* [Try it] Produce as output only the lines below starting at the line with "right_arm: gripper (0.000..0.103" and continuing through the line with "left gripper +", each one exactly as written.

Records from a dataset
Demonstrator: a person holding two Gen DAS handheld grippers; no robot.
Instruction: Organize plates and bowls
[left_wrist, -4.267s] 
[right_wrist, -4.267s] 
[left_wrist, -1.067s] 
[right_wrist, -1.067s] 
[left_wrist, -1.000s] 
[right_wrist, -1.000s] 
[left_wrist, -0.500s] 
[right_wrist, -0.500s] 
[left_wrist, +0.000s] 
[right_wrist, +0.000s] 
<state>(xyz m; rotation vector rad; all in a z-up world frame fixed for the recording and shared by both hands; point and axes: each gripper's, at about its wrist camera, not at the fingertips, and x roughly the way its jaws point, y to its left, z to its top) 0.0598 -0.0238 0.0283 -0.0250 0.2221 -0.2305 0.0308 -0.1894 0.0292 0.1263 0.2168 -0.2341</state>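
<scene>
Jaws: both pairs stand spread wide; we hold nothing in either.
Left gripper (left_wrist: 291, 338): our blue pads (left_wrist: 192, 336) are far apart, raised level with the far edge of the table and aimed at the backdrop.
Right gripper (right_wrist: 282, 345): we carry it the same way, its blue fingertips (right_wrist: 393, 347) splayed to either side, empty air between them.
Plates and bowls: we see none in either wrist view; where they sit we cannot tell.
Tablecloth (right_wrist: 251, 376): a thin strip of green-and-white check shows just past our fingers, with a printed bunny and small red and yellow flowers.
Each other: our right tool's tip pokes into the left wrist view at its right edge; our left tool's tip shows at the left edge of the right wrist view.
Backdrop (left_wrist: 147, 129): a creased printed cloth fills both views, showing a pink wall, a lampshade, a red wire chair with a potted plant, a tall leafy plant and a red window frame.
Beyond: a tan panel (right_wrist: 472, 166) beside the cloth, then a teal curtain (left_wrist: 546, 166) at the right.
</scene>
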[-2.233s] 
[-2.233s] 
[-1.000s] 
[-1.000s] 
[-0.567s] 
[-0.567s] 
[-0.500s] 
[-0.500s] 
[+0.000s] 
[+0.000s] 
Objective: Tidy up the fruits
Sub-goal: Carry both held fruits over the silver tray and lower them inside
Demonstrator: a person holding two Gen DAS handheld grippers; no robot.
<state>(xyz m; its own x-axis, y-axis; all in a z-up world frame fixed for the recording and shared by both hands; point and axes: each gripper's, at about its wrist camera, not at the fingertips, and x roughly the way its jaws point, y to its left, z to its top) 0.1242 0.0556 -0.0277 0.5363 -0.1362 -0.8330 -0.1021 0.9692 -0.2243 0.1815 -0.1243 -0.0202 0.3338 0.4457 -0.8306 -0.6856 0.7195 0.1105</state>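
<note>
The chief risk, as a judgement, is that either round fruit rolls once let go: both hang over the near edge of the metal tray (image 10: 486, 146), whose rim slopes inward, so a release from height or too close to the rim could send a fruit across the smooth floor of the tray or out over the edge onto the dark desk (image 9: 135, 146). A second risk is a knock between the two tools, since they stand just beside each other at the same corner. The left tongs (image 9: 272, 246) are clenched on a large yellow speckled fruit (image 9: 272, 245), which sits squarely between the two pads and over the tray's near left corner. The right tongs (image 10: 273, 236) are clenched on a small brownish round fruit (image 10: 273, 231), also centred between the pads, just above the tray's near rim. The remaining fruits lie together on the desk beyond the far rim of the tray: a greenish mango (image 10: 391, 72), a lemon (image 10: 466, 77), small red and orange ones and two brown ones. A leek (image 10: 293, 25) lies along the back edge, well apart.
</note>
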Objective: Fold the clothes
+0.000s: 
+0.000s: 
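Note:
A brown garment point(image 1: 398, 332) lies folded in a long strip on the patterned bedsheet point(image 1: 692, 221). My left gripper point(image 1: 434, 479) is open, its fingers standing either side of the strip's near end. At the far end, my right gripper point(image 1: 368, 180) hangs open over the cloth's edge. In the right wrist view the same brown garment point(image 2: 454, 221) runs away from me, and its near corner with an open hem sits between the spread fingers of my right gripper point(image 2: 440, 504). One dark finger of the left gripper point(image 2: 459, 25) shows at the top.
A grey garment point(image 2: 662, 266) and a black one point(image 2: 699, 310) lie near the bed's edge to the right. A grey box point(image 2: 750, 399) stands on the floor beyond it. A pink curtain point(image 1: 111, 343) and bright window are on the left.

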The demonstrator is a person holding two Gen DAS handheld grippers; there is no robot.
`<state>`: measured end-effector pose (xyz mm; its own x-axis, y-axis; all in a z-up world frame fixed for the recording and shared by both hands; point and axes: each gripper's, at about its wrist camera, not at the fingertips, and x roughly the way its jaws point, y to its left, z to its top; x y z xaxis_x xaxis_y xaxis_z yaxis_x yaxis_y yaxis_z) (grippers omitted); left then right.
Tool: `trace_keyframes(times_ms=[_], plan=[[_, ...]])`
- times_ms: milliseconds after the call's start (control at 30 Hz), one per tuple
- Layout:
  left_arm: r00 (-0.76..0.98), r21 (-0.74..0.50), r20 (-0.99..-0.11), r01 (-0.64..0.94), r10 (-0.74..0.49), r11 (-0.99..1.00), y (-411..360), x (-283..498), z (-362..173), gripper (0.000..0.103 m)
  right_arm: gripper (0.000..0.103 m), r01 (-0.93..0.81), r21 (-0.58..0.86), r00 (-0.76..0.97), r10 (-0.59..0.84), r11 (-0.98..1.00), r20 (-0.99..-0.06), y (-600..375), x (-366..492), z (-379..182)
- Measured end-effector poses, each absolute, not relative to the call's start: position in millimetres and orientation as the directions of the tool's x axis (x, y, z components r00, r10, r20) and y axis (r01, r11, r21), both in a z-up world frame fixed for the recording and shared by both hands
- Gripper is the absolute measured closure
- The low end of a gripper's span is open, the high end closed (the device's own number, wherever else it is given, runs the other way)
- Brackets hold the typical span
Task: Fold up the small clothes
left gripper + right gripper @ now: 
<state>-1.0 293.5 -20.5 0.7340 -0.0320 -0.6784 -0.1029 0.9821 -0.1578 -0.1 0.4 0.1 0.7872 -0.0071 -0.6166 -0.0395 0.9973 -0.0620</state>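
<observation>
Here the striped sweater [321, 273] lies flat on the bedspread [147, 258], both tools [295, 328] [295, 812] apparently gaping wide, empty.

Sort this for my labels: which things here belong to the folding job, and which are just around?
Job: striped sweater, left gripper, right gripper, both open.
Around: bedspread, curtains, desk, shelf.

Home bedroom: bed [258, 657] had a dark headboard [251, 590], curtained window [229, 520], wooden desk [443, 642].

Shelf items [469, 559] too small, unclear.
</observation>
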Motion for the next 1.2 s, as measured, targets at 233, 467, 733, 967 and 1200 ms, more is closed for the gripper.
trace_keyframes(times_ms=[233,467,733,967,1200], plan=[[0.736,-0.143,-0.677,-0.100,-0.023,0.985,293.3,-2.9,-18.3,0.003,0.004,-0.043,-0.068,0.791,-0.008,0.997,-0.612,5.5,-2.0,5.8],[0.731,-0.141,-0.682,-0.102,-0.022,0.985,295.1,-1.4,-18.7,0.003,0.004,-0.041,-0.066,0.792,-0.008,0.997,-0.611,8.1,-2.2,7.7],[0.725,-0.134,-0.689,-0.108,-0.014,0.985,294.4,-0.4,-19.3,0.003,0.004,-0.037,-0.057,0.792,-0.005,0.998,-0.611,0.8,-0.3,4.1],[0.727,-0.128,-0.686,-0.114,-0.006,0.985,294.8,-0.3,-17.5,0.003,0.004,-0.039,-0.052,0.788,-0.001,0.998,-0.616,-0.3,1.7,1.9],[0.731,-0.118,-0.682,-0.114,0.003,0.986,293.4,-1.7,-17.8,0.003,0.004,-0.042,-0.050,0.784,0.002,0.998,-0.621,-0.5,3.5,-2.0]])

* [Result for this task]
  right_arm: gripper (0.000..0.103 m), r01 (-0.93..0.81), r21 (-0.58..0.86), r00 (-0.76..0.97), r10 (-0.59..0.84), r11 (-0.98..1.00), r20 (-0.99..-0.06), y (-600..375), x (-366..492), z (-379..182)
- Measured end-effector poses, each absolute, not relative to the call's start: position in millimetres and orientation as the directions of the tool's x axis (x, y, z components r00, r10, r20) and y axis (r01, r11, r21), both in a z-up world frame fixed for the recording and shared by both hands
- Gripper is the absolute measured closure
- The low end of a gripper's span is open, the high end closed (the device's own number, wherever else it is given, runs the other way)
- Brackets hold the typical span
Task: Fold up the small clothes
left gripper + right gripper @ now: 

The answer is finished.